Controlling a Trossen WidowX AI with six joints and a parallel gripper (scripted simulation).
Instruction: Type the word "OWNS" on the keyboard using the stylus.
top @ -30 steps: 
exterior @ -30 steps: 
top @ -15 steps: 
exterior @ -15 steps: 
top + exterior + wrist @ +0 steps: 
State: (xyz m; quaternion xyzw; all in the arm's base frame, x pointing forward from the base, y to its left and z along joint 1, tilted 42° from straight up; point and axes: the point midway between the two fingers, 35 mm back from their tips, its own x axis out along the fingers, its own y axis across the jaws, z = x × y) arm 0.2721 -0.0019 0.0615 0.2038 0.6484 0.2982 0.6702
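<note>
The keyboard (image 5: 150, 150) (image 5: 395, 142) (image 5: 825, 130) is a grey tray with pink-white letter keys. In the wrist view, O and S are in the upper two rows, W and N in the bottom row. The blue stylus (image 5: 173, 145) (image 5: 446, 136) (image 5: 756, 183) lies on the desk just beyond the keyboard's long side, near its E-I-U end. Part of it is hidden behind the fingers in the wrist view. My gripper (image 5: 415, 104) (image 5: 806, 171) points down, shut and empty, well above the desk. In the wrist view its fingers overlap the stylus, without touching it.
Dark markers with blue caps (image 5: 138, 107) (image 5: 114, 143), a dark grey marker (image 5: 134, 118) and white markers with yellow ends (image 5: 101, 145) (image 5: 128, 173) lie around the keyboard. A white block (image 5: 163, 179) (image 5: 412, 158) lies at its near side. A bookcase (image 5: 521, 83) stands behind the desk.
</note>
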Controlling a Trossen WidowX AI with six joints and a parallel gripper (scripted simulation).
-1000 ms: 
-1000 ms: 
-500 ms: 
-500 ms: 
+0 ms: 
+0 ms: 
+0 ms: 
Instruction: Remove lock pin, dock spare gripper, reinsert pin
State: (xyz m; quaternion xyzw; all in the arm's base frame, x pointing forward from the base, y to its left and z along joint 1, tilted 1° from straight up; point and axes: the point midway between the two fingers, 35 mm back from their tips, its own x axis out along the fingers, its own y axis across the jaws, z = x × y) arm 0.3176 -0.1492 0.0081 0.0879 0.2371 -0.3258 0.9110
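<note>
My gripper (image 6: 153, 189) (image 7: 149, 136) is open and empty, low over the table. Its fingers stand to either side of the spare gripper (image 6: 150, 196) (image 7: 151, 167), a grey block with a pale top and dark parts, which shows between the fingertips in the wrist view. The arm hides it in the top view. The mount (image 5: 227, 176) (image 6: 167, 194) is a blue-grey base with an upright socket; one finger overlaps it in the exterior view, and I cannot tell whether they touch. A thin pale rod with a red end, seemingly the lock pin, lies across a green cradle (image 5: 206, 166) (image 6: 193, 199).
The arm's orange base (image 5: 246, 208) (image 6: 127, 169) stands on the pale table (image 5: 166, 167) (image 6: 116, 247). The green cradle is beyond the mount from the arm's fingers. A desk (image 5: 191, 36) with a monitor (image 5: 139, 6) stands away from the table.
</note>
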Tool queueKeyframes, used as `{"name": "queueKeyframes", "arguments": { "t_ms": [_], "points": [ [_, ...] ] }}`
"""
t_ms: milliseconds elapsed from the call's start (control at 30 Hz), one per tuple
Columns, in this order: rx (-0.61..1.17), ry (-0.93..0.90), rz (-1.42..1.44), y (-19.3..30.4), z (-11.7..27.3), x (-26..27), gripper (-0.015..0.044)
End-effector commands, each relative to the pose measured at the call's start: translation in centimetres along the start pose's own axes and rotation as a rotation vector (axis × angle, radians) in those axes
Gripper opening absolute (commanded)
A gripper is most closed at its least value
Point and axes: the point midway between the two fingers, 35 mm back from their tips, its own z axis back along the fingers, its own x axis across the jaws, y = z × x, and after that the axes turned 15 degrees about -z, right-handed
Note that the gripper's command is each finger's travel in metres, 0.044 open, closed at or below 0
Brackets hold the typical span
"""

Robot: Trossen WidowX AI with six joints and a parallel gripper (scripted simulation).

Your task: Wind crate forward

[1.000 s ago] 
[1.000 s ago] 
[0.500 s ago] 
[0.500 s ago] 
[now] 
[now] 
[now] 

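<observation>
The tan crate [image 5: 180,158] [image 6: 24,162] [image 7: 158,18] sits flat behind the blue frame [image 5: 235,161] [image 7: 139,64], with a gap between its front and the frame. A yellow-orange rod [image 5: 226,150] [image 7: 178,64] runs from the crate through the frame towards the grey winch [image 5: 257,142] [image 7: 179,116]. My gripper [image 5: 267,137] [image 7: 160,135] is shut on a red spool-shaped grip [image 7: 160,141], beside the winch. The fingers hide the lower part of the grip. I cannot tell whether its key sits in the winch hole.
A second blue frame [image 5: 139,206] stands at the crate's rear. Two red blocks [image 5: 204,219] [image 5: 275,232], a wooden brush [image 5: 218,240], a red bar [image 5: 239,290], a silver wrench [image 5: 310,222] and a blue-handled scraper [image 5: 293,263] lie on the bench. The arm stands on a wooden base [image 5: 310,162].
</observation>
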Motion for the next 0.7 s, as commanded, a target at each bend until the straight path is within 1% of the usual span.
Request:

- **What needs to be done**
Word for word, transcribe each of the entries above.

- **Exercise response**
Controlling a Trossen WidowX AI with six joints and a parallel gripper (scripted simulation).
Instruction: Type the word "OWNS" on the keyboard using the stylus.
top @ -30 steps: 
exterior @ -30 steps: 
top @ -15 steps: 
exterior @ -15 steps: 
top + exterior + wrist @ +0 steps: 
State: (xyz m; quaternion xyzw; all in the arm's base frame, x pointing forward from the base, y to its left and z along joint 1, tilted 42° from straight up; point and axes: the point midway between the two fingers, 35 mm back from their tips, its own x axis out along the fingers, its own y axis across the jaws, z = x × y) arm 0.2721 -0.0019 0.0615 0.2038 0.6484 0.2982 0.6702
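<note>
The keyboard (image 5: 150, 150) (image 5: 395, 142) (image 5: 825, 130) is a grey tray with pink-white letter keys. In the wrist view, O and S are in the upper two rows, W and N in the bottom row. The blue stylus (image 5: 173, 145) (image 5: 446, 136) (image 5: 756, 183) lies on the desk just beyond the keyboard's long side, near its E-I-U end. Part of it is hidden behind the fingers in the wrist view. My gripper (image 5: 415, 104) (image 5: 806, 171) points down, shut and empty, well above the desk. In the wrist view its fingers overlap the stylus, without touching it.
Dark markers with blue caps (image 5: 138, 107) (image 5: 114, 143), a dark grey marker (image 5: 134, 118) and white markers with yellow ends (image 5: 101, 145) (image 5: 128, 173) lie around the keyboard. A white block (image 5: 163, 179) (image 5: 412, 158) lies at its near side. A bookcase (image 5: 521, 83) stands behind the desk.
</note>
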Controlling a Trossen WidowX AI with six joints and a parallel gripper (scripted simulation).
-1000 ms: 
-1000 ms: 
-500 ms: 
-500 ms: 
+0 ms: 
+0 ms: 
+0 ms: 
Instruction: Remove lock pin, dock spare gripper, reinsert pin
State: (xyz m; quaternion xyzw; all in the arm's base frame, x pointing forward from the base, y to its left and z along joint 1, tilted 1° from straight up; point and axes: the point midway between the two fingers, 35 mm back from their tips, its own x axis out along the fingers, its own y axis across the jaws, z = x × y) arm 0.3176 -0.1492 0.0081 0.0879 0.2371 -0.3258 0.9110
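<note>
My gripper (image 6: 153, 189) (image 7: 149, 136) is open and empty, low over the table. Its fingers stand to either side of the spare gripper (image 6: 150, 196) (image 7: 151, 167), a grey block with a pale top and dark parts, which shows between the fingertips in the wrist view. The arm hides it in the top view. The mount (image 5: 227, 176) (image 6: 167, 194) is a blue-grey base with an upright socket; one finger overlaps it in the exterior view, and I cannot tell whether they touch. A thin pale rod with a red end, seemingly the lock pin, lies across a green cradle (image 5: 206, 166) (image 6: 193, 199).
The arm's orange base (image 5: 246, 208) (image 6: 127, 169) stands on the pale table (image 5: 166, 167) (image 6: 116, 247). The green cradle is beyond the mount from the arm's fingers. A desk (image 5: 191, 36) with a monitor (image 5: 139, 6) stands away from the table.
</note>
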Tool queueKeyframes, used as `{"name": "queueKeyframes", "arguments": { "t_ms": [_], "points": [ [_, ...] ] }}`
"""
t_ms: milliseconds elapsed from the call's start (control at 30 Hz), one per tuple
Columns, in this order: rx (-0.61..1.17), ry (-0.93..0.90), rz (-1.42..1.44), y (-19.3..30.4), z (-11.7..27.3), x (-26..27), gripper (-0.015..0.044)
End-effector commands, each relative to the pose measured at the call's start: translation in centimetres along the start pose's own axes and rotation as a rotation vector (axis × angle, radians) in those axes
Gripper opening absolute (commanded)
A gripper is most closed at its least value
Point and axes: the point midway between the two fingers, 35 mm back from their tips, its own z axis back along the fingers, its own x axis across the jaws, y = z × x, and after that the axes turned 15 degrees about -z, right-handed
Note that the gripper's command is each finger's travel in metres, 0.044 open, closed at or below 0
Brackets hold the typical span
"""

Robot: Trossen WidowX AI with six joints and a parallel gripper (scripted simulation).

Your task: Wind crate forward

[1.000 s ago] 
[1.000 s ago] 
[0.500 s ago] 
[0.500 s ago] 
[now] 
[now] 
[now] 

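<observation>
The tan crate [image 5: 180,158] [image 6: 24,162] [image 7: 158,18] sits flat behind the blue frame [image 5: 235,161] [image 7: 139,64], with a gap between its front and the frame. A yellow-orange rod [image 5: 226,150] [image 7: 178,64] runs from the crate through the frame towards the grey winch [image 5: 257,142] [image 7: 179,116]. My gripper [image 5: 267,137] [image 7: 160,135] is shut on a red spool-shaped grip [image 7: 160,141], beside the winch. The fingers hide the lower part of the grip. I cannot tell whether its key sits in the winch hole.
A second blue frame [image 5: 139,206] stands at the crate's rear. Two red blocks [image 5: 204,219] [image 5: 275,232], a wooden brush [image 5: 218,240], a red bar [image 5: 239,290], a silver wrench [image 5: 310,222] and a blue-handled scraper [image 5: 293,263] lie on the bench. The arm stands on a wooden base [image 5: 310,162].
</observation>
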Motion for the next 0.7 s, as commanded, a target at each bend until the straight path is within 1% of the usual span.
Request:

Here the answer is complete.